Scientists reportedly hiding AI text prompts in academic papers to receive positive peer reviews | Artificial intelligence (AI) | The Guardian

Key Takeaways

  • Hidden Prompts in Academic Papers: A Growing Concern Recent reports reveal a concerning trend: academics are embedding hidden instructions within their research papers.
  • These instructions, often in the form of invisible white text, are designed to influence the output of large language models (LLMs) used for peer review.
  • > This practice raises significant ethical questions and undermines the integrity of the peer-review process.
  • The Problem: Biased AI Reviews The primary concern is that these hidden prompts are designed to steer AI reviewers towards positive assessments, regardless of the paper's actual merits.
  • This could lead to: - Inflated publication rates for low-quality research.

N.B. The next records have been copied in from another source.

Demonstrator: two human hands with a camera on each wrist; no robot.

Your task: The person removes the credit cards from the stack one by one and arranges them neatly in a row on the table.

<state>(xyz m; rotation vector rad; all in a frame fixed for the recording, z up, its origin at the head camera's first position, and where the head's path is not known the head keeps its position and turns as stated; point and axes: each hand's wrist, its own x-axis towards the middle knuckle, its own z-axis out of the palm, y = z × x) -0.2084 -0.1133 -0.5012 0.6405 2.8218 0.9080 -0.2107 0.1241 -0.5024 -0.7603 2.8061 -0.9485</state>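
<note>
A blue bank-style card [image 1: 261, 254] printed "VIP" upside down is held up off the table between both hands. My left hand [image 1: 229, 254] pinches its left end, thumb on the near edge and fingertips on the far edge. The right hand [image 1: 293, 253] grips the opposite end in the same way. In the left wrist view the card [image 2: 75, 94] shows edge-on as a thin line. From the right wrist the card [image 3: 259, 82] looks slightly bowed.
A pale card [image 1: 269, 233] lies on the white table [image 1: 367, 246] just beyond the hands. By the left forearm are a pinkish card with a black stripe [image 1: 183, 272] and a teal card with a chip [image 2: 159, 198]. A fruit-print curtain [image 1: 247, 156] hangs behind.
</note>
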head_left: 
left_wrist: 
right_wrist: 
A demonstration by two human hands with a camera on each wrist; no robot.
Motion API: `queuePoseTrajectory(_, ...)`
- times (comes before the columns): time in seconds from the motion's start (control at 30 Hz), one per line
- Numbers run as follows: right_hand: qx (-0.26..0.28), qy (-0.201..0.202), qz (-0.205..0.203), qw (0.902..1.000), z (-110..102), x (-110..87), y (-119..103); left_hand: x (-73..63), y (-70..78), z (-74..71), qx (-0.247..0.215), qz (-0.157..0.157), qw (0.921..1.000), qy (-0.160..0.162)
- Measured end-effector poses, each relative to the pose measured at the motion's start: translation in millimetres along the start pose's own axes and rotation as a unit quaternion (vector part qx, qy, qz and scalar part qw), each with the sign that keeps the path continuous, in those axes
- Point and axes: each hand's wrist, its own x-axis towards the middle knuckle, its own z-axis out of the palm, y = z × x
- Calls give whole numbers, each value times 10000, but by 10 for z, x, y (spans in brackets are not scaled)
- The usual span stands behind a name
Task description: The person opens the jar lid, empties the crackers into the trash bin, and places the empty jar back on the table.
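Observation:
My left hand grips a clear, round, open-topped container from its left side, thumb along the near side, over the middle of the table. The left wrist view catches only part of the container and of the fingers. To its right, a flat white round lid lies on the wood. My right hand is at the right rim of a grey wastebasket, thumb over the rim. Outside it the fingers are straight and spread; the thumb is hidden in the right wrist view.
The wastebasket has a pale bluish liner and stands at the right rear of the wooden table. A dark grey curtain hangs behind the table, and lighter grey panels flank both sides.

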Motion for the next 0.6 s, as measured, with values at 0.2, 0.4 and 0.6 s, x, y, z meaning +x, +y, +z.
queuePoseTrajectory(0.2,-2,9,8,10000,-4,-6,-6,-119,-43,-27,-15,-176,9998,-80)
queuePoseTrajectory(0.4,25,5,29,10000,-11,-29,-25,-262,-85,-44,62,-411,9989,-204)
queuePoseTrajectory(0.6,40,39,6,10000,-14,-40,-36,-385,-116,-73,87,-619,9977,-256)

Hidden Prompts in Academic Papers: A Growing Concern

Recent reports reveal a concerning trend: academics are embedding hidden instructions within their research papers. These instructions, often in the form of invisible white text, are designed to influence the output of large language models (LLMs) used for peer review.

This practice raises significant ethical questions and undermines the integrity of the peer-review process.

The Problem: Biased AI Reviews

The primary concern is that these hidden prompts are designed to steer AI reviewers towards positive assessments, regardless of the paper's actual merits. This could lead to:

  • Inflated publication rates for low-quality research.
  • A distorted view of scientific progress.
  • A loss of trust in the peer-review process itself.

What's Happening?

  • Researchers are concealing instructions within their papers, specifically aimed at influencing AI-powered peer review.
  • These prompts often instruct the AI to downplay or ignore negative aspects of the research.
  • Reports indicate this practice is occurring across multiple academic institutions and countries.

The Broader Implications

This manipulation highlights the potential for misuse of LLMs in academic settings. It underscores the need for:

  • Increased scrutiny of AI-assisted peer review processes.
  • Development of methods to detect and prevent prompt injection.
  • Greater awareness of the ethical implications of using AI in scientific research.

Comments (0)

No comments yet

Be the first to share your thoughts!